Painstaking measurements reveal well-defined layers
28 March 2001

Dr. Botond Roska, a postdoctoral fellow from Hungary, measured output of retinal cells.
Robert Sanders photo

Over a period of nearly three years, Roska painstakingly measured signals from more than 200 ganglion cells in the rabbit retina as he flashed pictures of a featureless square or circle. Ganglion cells are the eye's output cells, forming the optic nerve connecting it to the brain.

"We made very simple measurements on retinal cells, recording excitation and spiking when we flashed squares and moving spots in front of the eye," Roska said.

From these, he and Werblin determined that there are about a dozen different populations of ganglion cells, each spanning the full visual space and producing a different movie output.

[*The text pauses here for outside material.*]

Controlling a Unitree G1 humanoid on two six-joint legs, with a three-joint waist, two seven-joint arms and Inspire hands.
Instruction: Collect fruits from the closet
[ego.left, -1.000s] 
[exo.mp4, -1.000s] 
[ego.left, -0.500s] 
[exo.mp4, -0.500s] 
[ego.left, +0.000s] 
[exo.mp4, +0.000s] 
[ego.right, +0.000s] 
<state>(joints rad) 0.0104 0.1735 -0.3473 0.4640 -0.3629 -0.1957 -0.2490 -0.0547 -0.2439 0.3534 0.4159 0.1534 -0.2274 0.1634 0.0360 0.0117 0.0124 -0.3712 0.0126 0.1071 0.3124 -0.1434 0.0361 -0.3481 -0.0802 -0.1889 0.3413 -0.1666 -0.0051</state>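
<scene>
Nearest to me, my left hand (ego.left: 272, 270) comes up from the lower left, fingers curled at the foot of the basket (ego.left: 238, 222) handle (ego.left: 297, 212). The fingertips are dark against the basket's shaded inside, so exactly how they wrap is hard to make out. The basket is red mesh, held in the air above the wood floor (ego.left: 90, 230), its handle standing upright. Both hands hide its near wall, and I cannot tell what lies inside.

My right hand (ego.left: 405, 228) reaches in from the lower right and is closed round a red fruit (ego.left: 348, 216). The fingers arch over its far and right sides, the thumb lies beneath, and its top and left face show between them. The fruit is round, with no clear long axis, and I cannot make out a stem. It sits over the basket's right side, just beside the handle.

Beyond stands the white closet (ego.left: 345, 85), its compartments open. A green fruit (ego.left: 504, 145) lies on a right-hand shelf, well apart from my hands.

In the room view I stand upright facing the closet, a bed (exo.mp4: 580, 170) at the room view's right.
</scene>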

One group of ganglion cells, for example, only sends signals when it detects a moving edge. Another group fires only after a stimulus stops. Another sees large uniform areas, yet another only the area surrounding a figure.

"Each representation emphasizes a different feature of the visual world — an edge, a blob, movement — and sends the information along different paths to the brain," Werblin said.

Robert Sanders photo

The two researchers shared these detailed findings with software designer David Balya in Hungary, who modeled the visual processing on a computer, a preliminary step before actually programming a CNN chip to simulate the image processing that goes on in the eye. The computer model precisely mimics the output of the ganglion cells of the retina, vividly showing the difference between the world we see and the information that actually is sent to the brain.

Listen to Frank Werblin (right) explaining the language of cell interactions (audio with photo).

"We now are looking at the predictions the model makes when viewing natural scenes — Frank's face or leaves on the ground — and comparing them with what we measure in actual retinal cells, to learn how good these predictions are," Roska said.